***** RECORD SET *****
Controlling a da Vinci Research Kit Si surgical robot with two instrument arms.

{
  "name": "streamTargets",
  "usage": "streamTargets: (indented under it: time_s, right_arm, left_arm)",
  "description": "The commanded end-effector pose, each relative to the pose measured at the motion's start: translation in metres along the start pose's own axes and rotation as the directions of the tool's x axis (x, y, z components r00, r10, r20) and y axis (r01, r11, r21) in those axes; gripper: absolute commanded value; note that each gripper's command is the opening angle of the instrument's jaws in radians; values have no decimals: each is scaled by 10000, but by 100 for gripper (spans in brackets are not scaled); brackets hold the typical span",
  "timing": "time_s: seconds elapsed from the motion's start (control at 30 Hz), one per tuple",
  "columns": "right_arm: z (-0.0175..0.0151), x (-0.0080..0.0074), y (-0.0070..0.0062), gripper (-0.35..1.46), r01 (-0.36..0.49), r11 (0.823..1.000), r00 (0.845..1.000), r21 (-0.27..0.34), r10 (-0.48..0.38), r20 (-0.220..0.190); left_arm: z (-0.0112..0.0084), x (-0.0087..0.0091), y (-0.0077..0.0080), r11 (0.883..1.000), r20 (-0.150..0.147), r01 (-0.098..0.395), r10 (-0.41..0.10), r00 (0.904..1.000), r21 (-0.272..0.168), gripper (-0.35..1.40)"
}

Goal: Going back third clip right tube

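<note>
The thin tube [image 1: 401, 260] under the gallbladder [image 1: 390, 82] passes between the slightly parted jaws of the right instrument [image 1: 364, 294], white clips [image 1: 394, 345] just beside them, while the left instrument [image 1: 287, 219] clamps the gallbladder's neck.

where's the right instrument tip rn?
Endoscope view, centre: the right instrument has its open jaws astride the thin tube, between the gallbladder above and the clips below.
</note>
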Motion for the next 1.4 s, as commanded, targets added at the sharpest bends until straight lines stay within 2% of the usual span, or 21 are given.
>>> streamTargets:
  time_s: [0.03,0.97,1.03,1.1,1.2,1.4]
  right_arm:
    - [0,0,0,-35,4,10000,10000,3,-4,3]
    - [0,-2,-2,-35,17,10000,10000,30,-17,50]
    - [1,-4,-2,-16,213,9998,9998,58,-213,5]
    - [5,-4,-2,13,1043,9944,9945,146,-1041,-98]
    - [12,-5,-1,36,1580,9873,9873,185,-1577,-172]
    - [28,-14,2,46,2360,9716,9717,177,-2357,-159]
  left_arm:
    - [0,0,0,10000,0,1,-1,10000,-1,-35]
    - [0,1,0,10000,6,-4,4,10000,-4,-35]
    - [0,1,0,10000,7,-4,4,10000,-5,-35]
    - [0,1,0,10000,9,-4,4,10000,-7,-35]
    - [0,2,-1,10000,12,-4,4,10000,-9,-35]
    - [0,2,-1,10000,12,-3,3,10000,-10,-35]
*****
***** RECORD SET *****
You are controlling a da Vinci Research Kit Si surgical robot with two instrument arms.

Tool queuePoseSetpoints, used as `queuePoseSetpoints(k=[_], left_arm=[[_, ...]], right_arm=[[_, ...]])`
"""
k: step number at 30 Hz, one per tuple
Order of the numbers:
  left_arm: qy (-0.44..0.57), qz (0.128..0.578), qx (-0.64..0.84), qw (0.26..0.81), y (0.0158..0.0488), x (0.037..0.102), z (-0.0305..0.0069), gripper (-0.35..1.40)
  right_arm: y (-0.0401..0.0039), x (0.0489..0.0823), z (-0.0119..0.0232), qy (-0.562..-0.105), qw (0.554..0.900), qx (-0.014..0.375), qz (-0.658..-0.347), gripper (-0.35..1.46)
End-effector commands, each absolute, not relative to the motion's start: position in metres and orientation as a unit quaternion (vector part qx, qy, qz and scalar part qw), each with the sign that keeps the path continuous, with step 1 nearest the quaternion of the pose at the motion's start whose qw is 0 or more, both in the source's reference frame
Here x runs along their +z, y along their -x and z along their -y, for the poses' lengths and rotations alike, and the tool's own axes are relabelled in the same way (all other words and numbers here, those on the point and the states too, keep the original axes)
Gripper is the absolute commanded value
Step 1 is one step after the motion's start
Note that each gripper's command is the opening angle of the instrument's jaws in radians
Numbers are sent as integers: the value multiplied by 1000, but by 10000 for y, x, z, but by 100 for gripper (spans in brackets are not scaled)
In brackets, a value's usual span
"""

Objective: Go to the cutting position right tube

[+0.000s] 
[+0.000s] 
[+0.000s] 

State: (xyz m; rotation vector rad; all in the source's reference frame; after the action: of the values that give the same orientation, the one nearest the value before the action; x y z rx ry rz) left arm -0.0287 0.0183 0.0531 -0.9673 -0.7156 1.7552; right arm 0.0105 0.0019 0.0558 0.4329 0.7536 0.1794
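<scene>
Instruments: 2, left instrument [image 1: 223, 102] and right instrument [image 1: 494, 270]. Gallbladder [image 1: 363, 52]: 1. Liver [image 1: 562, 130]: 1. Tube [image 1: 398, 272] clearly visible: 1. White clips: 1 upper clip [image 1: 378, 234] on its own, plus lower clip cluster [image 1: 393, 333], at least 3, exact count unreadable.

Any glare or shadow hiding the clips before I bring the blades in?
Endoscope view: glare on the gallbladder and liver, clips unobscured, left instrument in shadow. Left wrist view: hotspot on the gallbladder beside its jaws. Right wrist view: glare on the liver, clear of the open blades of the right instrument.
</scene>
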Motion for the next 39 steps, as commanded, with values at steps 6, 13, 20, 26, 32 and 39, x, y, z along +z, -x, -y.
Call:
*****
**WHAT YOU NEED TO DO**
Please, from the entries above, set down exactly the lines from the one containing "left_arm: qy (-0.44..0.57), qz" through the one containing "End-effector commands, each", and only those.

**TASK RESPONSE**
  left_arm: qy (-0.44..0.57), qz (0.128..0.578), qx (-0.64..0.84), qw (0.26..0.81), y (0.0158..0.0488), x (0.037..0.102), z (-0.0305..0.0069), gripper (-0.35..1.40)
  right_arm: y (-0.0401..0.0039), x (0.0489..0.0823), z (-0.0119..0.0232), qy (-0.562..-0.105), qw (0.554..0.900), qx (-0.014..0.375), qz (-0.658..-0.347), gripper (-0.35..1.46)
End-effector commands, each absolute, not relative to the motion's start: position in metres and orientation as a unit quaternion (vector part qx, qy, qz and scalar part qw), each with the sign that keeps the path continuous, with step 1 nearest the quaternion of the pose at the motion's start whose qw is 0 or more, both in the source's reference frame

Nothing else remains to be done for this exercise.